Y aquí estoy. En un departamento de lujo. Donde puedo estar descalzo y no se me suben ni kilos de tierra, ni insectos, ni ganas de salir corriendo. Donde no tengo un cuarto para mí, pero puedo gozar de la sala, el comedor, la cocina, un balcón impresionante, una vista envidiable y donde –por primera vez me atrevo a hacerlo– robo un poco de internet de algún vecino pudiente con red inalámbrica (Gracias, Nathan, quien quiera que seas –así se llama la red, supongo que su dueño también); pero, sobre todo, donde no hay un solo baño, ¡sino dos! Con agua caliente y todo. Sin olores que se entierran como estacas en la parte interna de la frente. Sin mirones, ni charcos de dudosa procedencia.
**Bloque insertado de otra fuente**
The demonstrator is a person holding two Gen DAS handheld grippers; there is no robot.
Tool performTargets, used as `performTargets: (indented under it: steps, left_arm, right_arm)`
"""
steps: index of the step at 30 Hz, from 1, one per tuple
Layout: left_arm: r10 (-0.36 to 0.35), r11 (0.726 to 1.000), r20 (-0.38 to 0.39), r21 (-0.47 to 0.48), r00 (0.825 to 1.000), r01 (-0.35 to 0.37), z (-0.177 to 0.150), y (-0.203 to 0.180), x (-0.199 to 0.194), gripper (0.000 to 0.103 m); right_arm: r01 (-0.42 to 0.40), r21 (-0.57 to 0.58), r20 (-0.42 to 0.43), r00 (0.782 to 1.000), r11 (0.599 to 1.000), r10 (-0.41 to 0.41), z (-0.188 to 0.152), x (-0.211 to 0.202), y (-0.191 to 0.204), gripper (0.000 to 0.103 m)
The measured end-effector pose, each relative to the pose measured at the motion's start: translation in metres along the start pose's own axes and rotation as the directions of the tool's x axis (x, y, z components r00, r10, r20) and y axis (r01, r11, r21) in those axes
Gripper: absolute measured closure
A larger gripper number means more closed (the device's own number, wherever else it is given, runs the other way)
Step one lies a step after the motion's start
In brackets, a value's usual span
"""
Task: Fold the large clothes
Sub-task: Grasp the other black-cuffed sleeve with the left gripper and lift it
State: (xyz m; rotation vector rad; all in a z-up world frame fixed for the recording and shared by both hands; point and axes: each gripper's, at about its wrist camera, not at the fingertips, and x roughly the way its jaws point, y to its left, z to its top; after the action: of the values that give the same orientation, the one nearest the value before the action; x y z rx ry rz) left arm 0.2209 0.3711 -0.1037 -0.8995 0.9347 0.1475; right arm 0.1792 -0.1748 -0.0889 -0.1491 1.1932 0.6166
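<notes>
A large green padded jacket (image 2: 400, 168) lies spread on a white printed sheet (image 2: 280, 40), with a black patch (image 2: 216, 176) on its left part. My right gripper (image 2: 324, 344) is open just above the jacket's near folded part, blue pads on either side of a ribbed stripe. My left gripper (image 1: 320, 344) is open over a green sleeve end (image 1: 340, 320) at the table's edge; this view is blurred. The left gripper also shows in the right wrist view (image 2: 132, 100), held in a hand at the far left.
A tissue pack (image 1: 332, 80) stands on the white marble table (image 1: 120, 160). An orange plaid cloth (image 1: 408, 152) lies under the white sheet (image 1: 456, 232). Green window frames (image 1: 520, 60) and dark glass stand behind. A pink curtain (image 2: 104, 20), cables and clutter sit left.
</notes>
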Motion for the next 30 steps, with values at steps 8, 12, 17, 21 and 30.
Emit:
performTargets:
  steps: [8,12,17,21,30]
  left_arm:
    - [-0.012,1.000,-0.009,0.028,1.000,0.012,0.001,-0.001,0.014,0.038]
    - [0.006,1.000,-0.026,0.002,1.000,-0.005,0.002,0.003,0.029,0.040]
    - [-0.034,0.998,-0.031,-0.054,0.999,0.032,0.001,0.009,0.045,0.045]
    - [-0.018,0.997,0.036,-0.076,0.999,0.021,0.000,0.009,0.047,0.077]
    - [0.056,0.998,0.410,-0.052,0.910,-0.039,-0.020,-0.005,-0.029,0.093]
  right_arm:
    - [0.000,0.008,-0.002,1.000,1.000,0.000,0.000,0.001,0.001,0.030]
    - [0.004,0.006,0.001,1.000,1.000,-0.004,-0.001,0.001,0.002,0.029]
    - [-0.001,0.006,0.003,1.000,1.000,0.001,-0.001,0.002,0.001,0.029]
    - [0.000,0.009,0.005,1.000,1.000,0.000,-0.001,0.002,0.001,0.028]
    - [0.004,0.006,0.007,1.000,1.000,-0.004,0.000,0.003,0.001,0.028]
Con papel, sin goteras ni señores mojados que te exigen entre gargajos que le cierres al agua mientras ellos se enjuagan. (¿Les dije que hay agua caliente ilimitada?)
 
Uff. Luego de un baño de horas, les escribo gustoso, recién rasurado y con los dedos arrugaditos. Con un café instantáneo que sabe a colombiano recién molido, con un procesador de textos que sabe a abrazo y cercanía. Cómo los extraño hoy. Cómo acabo de entender aquello del “home sick”. Cómo los quiero. Y añoro.
 
En fin. Lo gozaré mientras dure. O no. Pero igual le sacaré jugo y ya veré si es dulce, ácido, amargo o parte y parte. Cada vez me queda más claro que en cuanto te empiezas a sentir cómodo, te cae el chahuistle (Por cierto, ¿alguien sabe quién es este famoso Chahuistle y por qué tememos tanto a su caída?). Y está bien. La neta. Hay que moverse (no sólo literalmente, claro está). También cada vez me queda más claro que por más que te resistas, por más que bajes el pie para frenar, por más que se te gaste la suela y te ampolles y te sangren los talones, el mundo va a seguir dando vueltas y más te vale darlas con él, aunque a veces te marees y quieras vomitar, aunque no traigas el cinturón de seguridad, aunque a ratos estés de cabeza.
 
Parece que ya tengo un cuartito para la semana que entra. Un amigo de “La de Jalepaña” se va de viaje justo el día en que debo dejar este hermoso sitio. Eso, las cosas se acomodan. Aunque no solitas… así que debo dejarlos para acomodar las mías en la sala, la cocina y el comedor. ¡Quién necesita un cuarto cuando puede tener el otro 75%!
 
Con el corazón blandito pero desempolvado,
 
Piolo

PD.- Les mando unas fotos de mi ex “cuaaaaaaarto”. Nótese la cercanía de las esquinas tras de mí.